Plant trait diversity is known to influence population yield, but the scale at which this happens remains unknown: divergent individuals might change yields of immediate neighbors (neighbor scale) or of plants across a population (population scale). We use Nicotiana attenuata plants silenced in mitogen-activated protein kinase 4 (irMPK4) – with low water-use efficiency (WUE) – to study the scale at which water-use traits alter intraspecific population yields. In the field and glasshouse, we observed overyielding in populations with low percentages of irMPK4 plants, unrelated to water-use phenotypes. Paired-plant experiments excluded the occurrence of overyielding effects at the neighbor scale. Experimentally altering field arbuscular mycorrhizal fungal associations by silencing the Sym-pathway gene NaCCaMK did not affect reproductive overyielding, implicating an effect independent of belowground AMF interactions. Additionally, micro-grafting experiments revealed dependence on shoot-expressed MPK4 for N. attenuata to vary its yield per neighbor presence. We find that variation in a single-gene, MPK4, is responsible for population overyielding through a mechanism, independent of irMPK4's WUE phenotype, at the aboveground, population scale.

Data availability

The datasets used in the final fittings of our linear (LM), generlized least-squares (GLS), or linear mixed effects (LME/R) models, from which statistical significances were extracted, are included as "Source Data" files in our submission.
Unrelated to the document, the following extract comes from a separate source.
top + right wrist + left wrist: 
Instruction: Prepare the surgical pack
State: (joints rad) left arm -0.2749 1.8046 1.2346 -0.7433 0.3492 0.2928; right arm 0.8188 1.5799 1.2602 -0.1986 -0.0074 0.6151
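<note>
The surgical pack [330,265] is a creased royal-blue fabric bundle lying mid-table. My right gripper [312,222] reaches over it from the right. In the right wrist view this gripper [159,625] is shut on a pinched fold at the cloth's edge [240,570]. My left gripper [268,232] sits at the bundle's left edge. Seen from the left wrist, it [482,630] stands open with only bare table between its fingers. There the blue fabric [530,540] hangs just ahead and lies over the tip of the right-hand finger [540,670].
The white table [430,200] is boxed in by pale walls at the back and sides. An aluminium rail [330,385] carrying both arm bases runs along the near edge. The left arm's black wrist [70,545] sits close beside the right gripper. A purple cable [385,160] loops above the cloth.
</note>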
Each Source Data file refers to the figure in which the corresponding data/results are displayed.

Article and author information

Author details

  1. Erica McGale

    Department of Molecular Ecology, Max Planck Institute for Chemical Ecology, Jena, Germany
    Competing interests
    No competing interests declared.
    ORCID icon "This ORCID iD identifies the author of this article:" 0000-0002-5996-4213
  2. Henrique Valim

    Department of Molecular Ecology, Max Planck Institute for Chemical Ecology, Jena, Germany
    Competing interests
    No competing interests declared.
  3. Deepika Mittal

    Plant-pathogen Interactions, National Institute of Plant Genome Research, New Delhi, India
    Competing interests
    No competing interests declared.
  4. Jesús Morales Jimenez

    CONACYT-Consorcio de Investigación Innovación y Desarrollo para las Zonas Áridas (CIIDZA), Instituto Potosino de Investigación Científica y Tecnológica A C, San Luis Potosí, Mexico
    Competing interests
    No competing interests declared.
  5. Rayko Halitschke

    Department of Molecular Ecology, Max Planck Institute for Chemical Ecology, Jena, Germany
    Competing interests
    No competing interests declared.
    ORCID icon "This ORCID iD identifies the author of this article:" 0000-0002-1109-8782
  6. Meredith C Schuman

    University of Zurich, Zürich, Switzerland
    Competing interests
    No competing interests declared.
    ORCID icon "This ORCID iD identifies the author of this article:" 0000-0003-3159-3534
  7. Ian T Baldwin

    Department of Molecular Ecology, Max Planck Institute for Chemical Ecology, Jena, Germany
    For correspondence
    baldwin@ice.mpg.de
    Competing interests
    Ian T Baldwin, Senior editor, eLife.
    ORCID icon "This ORCID iD identifies the author of this article:" 0000-0001-5371-2974

Funding

Max-Planck-Gesellschaft

  • Erica McGale
  • Henrique Valim
  • Deepika Mittal
  • Jesús Morales Jimenez
  • Rayko Halitschke
  • Meredith C Schuman
  • Ian T Baldwin

European Research Council (Advanced Grant 293926)

  • Henrique Valim
  • Meredith C Schuman
  • Ian T Baldwin

iDiv

  • Erica McGale
  • Henrique Valim
  • Meredith C Schuman

The funders had no role in study design, data collection and interpretation, or the decision to submit the work for publication.

Reviewing Editor

  1. Bernhard Schmid, University of Zurich, Switzerland

Version history

  1. Received: November 11, 2019
  2. Accepted: February 13, 2020
  3. Accepted Manuscript published: February 14, 2020 (version 1)
  4. Version of Record published: April 6, 2020 (version 2)

Copyright

© 2020, McGale et al.

This article is distributed under the terms of the Creative Commons Attribution License permitting unrestricted use and redistribution provided that the original author and source are credited.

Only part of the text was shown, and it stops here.